---
title:
  "Configuring the Kubernetes Horizontal Pod Autoscaler to scale based on custom
  metrics from Prometheus"
description:
  "How we built autoscaling based on custom Prometheus metrics for NeetoDeploy"
canonical_url: "https://www.bigbinary.com/blog/prometheus-adapter"
markdown_url: "https://www.bigbinary.com/blog/prometheus-adapter.md"
---

# Configuring the Kubernetes Horizontal Pod Autoscaler to scale based on custom metrics from Prometheus

How we built autoscaling based on custom Prometheus metrics for NeetoDeploy

- Author: Sreeram Venkitesh
- Published: July 23, 2024
- Categories: Kubernetes, Devops

Some of the major upsides of using Kubernetes to manage deployments are the
self-healing and autoscaling capabilities of Kubernetes. If a deployment has a
sudden spike of traffic, Kubernetes will automatically spin up new containers
and handle that load gracefully. It will also scale down deployments when the
traffic reduces.

Kubernetes has
[a couple of different ways](https://www.bigbinary.com/blog/solving-scalability-in-neeto-deploy#understanding-kubernetes-autoscalers)
to scale deployments automatically based on the load the application receives.
The
[Horizontal Pod Autoscaler (HPA)](https://kubernetes.io/docs/tasks/run-application/horizontal-pod-autoscale/)
can be used out of the box in a Kubernetes cluster to increase or decrease the
number of Pods of your deployment. By default, HPA supports scaling based on CPU
and memory usage, served by the
[metrics server](https://kubernetes.io/docs/tasks/debug/debug-cluster/resource-metrics-pipeline/#metrics-server).

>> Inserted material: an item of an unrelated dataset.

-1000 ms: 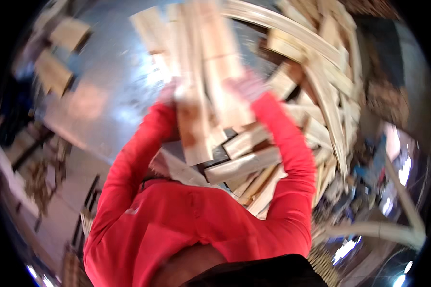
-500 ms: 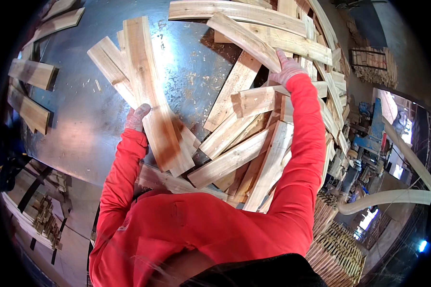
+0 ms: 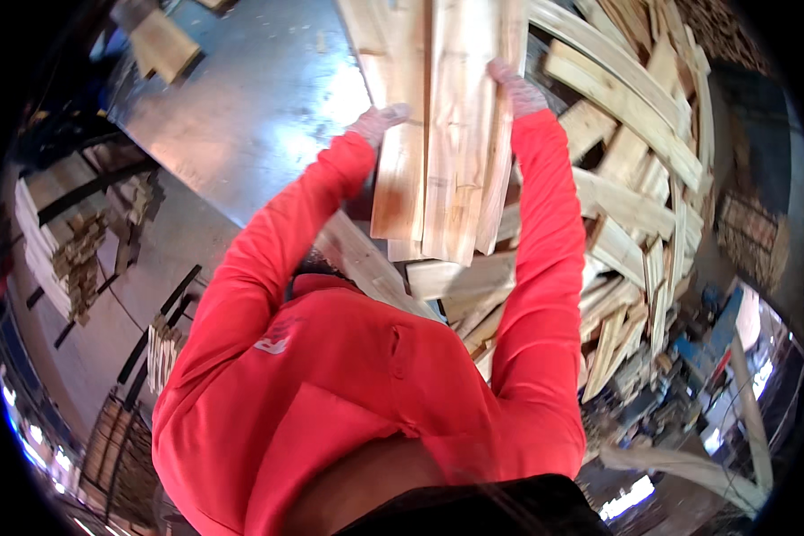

While building [NeetoDeploy](https://neeto.com/neetodeploy) initially, we'd set
up to scale deployments based on CPU and memory usage, since these were the
default metrics supported by the HPA. However, later we wanted to scale
deployments based on the average response time of our application.

This is an example of a case where the metric we want to scale is not directly
related to the CPU or the memory usage. Other examples of this could be network
metrics from the load balancer, like the number of requests received in the
application. In this blog, we will discuss how we achieved autoscaling of
deployments in Kubernetes based on the average response time using
[prometheus-adapter](https://github.com/kubernetes-sigs/prometheus-adapter).

When an application receives a lot of requests suddenly, this creates a spike in
the average response time. The CPU and memory metrics also spike, but they take
longer to catch up. In such cases, being able to scale deployments based on the
response time will ensure that the spike in traffic is handled gracefully.

[Prometheus](https://prometheus.io/) is one of the most popular cloud native
monitoring tools and the Kubernetes HPA can be extended to scale deployments
based on metrics exposed by Prometheus. We used the `prometheus-adapter` to
build autoscaling based on the average response time in
[NeetoDeploy](https://neeto.com/neetodeploy).

## Setting up the custom metrics

We took the following steps to make our HPAs work with Prometheus metrics.

1. Installed `prometheus-adapter` in our cluster.
2. Configured the metric we wanted for our HPAs as a custom metric in the
   `prometheus-adapter`.
3. Confirmed that the metric is added to the `custom.metrics.k8s.io` API
   endpoint.
4. Configured an HPA with the custom metric.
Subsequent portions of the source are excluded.